## WORK INSTRUCTION
Please keep to the lines below from the one with "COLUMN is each" through the one with "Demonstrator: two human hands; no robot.", and restate them word for word, ends included.
+++ GIVEN MATERIAL
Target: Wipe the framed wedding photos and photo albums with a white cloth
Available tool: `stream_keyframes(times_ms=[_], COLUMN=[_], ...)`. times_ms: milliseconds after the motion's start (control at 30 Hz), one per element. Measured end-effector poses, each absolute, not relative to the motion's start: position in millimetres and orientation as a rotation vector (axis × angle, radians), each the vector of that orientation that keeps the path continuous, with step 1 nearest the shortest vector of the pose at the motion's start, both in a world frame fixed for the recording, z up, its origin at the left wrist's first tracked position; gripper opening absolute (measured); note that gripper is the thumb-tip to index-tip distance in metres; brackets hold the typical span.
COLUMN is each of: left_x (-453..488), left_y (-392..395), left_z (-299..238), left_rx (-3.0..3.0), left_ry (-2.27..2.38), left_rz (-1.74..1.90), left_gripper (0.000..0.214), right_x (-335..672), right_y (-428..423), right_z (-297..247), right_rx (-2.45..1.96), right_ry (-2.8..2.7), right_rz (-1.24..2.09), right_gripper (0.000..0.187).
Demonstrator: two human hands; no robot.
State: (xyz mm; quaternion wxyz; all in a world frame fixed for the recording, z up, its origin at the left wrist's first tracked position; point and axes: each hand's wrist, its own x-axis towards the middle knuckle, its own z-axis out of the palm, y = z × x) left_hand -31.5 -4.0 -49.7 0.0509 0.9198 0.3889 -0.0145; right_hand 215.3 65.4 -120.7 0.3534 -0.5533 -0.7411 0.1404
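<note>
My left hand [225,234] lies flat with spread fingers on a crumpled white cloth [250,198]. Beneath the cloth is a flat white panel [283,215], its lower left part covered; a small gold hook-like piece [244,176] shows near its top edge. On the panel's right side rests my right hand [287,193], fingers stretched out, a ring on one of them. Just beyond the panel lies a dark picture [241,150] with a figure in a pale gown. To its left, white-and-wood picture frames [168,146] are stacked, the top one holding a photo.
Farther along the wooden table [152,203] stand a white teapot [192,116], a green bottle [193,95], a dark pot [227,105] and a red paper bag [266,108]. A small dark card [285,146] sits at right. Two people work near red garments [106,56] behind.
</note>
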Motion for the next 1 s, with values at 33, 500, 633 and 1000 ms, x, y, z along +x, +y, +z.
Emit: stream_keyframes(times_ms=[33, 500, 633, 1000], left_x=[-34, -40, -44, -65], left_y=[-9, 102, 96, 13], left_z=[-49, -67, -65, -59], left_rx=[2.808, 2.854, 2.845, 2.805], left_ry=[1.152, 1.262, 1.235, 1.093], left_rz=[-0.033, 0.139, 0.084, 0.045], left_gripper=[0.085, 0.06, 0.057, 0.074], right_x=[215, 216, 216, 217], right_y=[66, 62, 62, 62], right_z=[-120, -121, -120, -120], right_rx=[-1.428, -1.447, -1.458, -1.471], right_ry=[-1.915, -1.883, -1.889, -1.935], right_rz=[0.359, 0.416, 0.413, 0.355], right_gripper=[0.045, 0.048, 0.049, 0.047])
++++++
## RESULT OF THE TASK
COLUMN is each of: left_x (-453..488), left_y (-392..395), left_z (-299..238), left_rx (-3.0..3.0), left_ry (-2.27..2.38), left_rz (-1.74..1.90), left_gripper (0.000..0.214), right_x (-335..672), right_y (-428..423), right_z (-297..247), right_rx (-2.45..1.96), right_ry (-2.8..2.7), right_rz (-1.24..2.09), right_gripper (0.000..0.187).
Demonstrator: two human hands; no robot.

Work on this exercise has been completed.